2023年4月より4回シリーズにて「患者さん目線で考える栄養管理最前線」の記事を掲載したが、共通メッセージとして「患者の理解と納得」、そして「無理なく続けられる工夫」を挙げたい。また、患者自身の努力だけでなく、周りの方(医療スタッフ、ご家族など)の協力も大切である。今回の記事が少しでも先生方の日常診療のお役に立てば幸いである。

References
1) Intersalt Cooperative Research Group. BMJ. 1988;297:319-28.
2) Sacks FM, et al. N Engl J Med. 2001;344:3-10.
3) Whelton PK, et al. JAMA. 1998;279:839-46.
4) 日本高血圧学会高血圧治療ガイドライン作成委員会(編). 高血圧治療ガイドライン2019. 東京:ライフサイエンス出版;2019.
5) Whelton PK, et al.

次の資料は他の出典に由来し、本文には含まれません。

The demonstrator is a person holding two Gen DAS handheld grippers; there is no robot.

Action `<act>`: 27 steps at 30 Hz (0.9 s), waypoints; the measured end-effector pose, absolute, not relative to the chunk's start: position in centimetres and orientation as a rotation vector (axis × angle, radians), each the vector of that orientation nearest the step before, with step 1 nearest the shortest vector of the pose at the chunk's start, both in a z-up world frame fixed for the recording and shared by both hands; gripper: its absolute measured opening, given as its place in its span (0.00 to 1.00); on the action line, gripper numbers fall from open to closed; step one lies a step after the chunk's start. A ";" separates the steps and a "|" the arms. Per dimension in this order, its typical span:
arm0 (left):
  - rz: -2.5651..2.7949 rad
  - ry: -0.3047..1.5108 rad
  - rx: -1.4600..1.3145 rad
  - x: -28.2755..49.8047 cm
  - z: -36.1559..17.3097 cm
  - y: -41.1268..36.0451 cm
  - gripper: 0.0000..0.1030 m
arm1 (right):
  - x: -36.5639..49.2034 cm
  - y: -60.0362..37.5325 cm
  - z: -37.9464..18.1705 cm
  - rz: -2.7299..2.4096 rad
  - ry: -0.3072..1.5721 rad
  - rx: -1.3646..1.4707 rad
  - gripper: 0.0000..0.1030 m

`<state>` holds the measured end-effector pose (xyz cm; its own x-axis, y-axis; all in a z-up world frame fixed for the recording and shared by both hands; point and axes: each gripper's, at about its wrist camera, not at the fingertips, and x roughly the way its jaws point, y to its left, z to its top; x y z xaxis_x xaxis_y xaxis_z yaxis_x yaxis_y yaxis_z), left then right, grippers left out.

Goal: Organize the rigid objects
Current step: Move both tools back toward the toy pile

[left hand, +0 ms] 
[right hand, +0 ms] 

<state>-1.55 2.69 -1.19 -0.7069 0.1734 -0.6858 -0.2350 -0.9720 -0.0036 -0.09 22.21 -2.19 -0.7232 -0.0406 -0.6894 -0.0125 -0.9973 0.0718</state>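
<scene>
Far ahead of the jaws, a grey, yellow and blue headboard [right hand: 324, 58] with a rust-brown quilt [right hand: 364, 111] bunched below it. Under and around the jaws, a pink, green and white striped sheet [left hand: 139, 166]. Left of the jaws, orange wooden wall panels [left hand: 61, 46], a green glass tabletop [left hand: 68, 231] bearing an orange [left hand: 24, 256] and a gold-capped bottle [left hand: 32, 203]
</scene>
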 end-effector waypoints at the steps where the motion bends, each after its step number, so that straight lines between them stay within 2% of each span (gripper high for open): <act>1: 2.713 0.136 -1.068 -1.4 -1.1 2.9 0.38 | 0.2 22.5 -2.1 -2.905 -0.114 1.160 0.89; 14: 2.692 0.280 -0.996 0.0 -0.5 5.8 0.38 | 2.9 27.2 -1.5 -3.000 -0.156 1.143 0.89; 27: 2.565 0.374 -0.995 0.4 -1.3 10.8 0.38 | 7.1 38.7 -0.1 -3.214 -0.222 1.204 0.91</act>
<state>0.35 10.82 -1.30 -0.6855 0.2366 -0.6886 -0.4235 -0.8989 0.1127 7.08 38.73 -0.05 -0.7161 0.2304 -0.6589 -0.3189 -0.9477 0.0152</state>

Hypertension. 2018;71:e13-e115.
6) Williams B, et al. Eur Heart J. 2018;39:3021-104.
7) 厚生労働省. 平成29年国民健康・栄養調査結果の概要. https://www.mhlw.go.jp/ content/10904750/000351576.pdf(閲覧:2023-10-30)
8) Simpson FO. Lancet. 1988;2:25-9.
9) Doukky R, et al. JACC Heart Fail. 2016;4:24-35.
10) Paterna S, et al. Clin Sci (Lond). 2008;114:221-30.